What you are asked to do |
Write out the listing below character for character, though without its pictures.

##### Stored data

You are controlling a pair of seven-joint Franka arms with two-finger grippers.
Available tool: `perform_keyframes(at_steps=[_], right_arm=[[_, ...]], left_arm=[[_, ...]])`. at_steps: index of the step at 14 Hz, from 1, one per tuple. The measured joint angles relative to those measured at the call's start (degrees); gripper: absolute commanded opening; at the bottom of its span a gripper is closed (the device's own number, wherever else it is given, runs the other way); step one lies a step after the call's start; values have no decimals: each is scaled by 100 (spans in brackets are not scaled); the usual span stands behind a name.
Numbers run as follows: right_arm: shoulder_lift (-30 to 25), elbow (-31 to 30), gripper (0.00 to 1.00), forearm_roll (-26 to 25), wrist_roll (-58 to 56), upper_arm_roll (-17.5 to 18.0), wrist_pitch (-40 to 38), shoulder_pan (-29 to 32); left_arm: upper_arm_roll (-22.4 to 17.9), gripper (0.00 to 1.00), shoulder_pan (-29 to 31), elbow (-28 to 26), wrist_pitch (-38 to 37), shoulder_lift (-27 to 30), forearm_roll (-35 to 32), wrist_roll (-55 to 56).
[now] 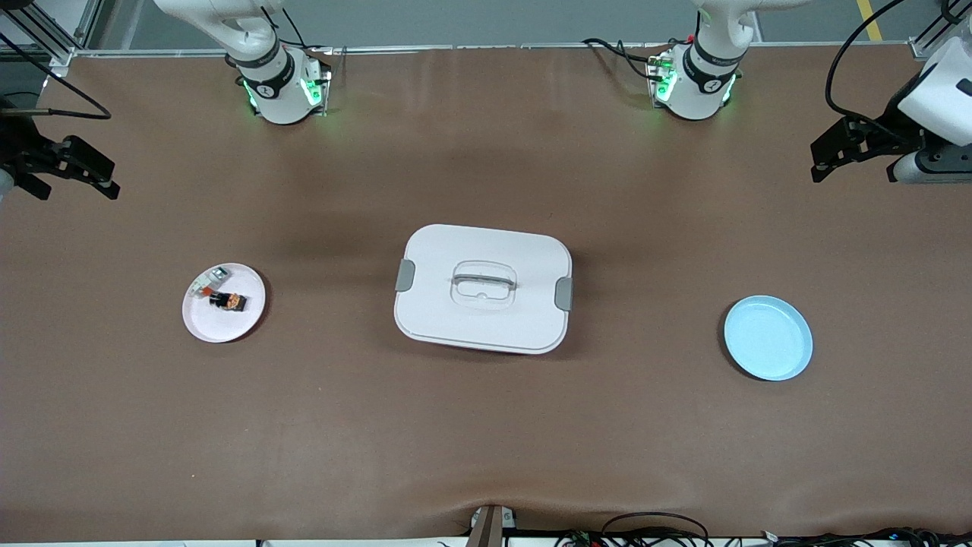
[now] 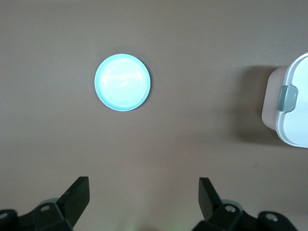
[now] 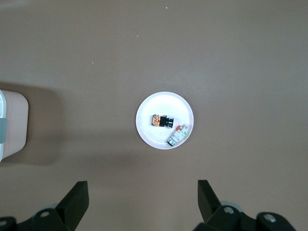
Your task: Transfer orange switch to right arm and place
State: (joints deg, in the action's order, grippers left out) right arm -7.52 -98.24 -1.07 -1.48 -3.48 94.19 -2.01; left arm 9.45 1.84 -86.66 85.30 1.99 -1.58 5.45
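I see the left gripper (image 2: 143,202) up in the air over the table's end on the left arm's side, its fingers spread wide and holding nothing. The right gripper (image 3: 143,202) hangs the same way over the right arm's end of the table, fingers apart and empty.

I take the white box (image 1: 483,289) with its closed lid, in the middle of the table, as my landmark. Toward the right arm's end from this box lies the white plate (image 1: 244,317). The orange switch (image 1: 228,301) rests in this plate, and just beside it in the same plate is a white-grey block (image 1: 210,280). Toward the left arm's end from the box lies the blue plate (image 1: 768,338).
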Motion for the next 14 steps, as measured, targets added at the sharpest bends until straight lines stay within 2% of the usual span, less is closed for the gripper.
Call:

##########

Response box |
You are controlling a pair of seven-joint Franka arms with two-finger grippers.
Available tool: `perform_keyframes(at_steps=[_], right_arm=[[_, ...]], left_arm=[[_, ...]])`. at_steps: index of the step at 14 Hz, from 1, one per tuple. The measured joint angles relative to those measured at the call's start (degrees); gripper: absolute commanded opening; at the bottom of its span a gripper is closed (the device's own number, wherever else it is given, runs the other way); step one lies a step after the call's start; values have no decimals: each is scaled by 100 (spans in brackets are not scaled); the usual span stands behind a name.
Numbers run as follows: right_arm: shoulder_lift (-30 to 25), elbow (-31 to 30), gripper (0.00 to 1.00), forearm_roll (-26 to 25), wrist_roll (-58 to 56), upper_arm_roll (-17.5 to 18.0), wrist_pitch (-40 to 38), shoulder_pan (-29 to 32); left_arm: upper_arm_roll (-22.4 to 17.9), gripper (0.00 to 1.00), shoulder_pan (-29 to 31), elbow (-28 to 26), wrist_pitch (-38 to 37), shoulder_lift (-27 to 30), forearm_roll (-35 to 32), wrist_roll (-55 to 56).
[now] 
[now] 
[now] 
Your task: Transfer orange switch to right arm and place
State: (joints deg, in the action's order, grippers left out) right arm -7.52 -98.24 -1.07 -1.48 -3.48 94.19 -2.01; left arm 9.45 1.84 -86.66 85.30 1.99 -1.58 5.45
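I see the left gripper (image 2: 143,202) up in the air over the table's end on the left arm's side, its fingers spread wide and holding nothing. The right gripper (image 3: 143,202) hangs the same way over the right arm's end of the table, fingers apart and empty.

I take the white box (image 1: 483,289) with its closed lid, in the middle of the table, as my landmark. Toward the right arm's end from this box lies the white plate (image 1: 244,317). The orange switch (image 1: 228,301) rests in this plate, and just beside it in the same plate is a white-grey block (image 1: 210,280). Toward the left arm's end from the box lies the blue plate (image 1: 768,338).
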Motion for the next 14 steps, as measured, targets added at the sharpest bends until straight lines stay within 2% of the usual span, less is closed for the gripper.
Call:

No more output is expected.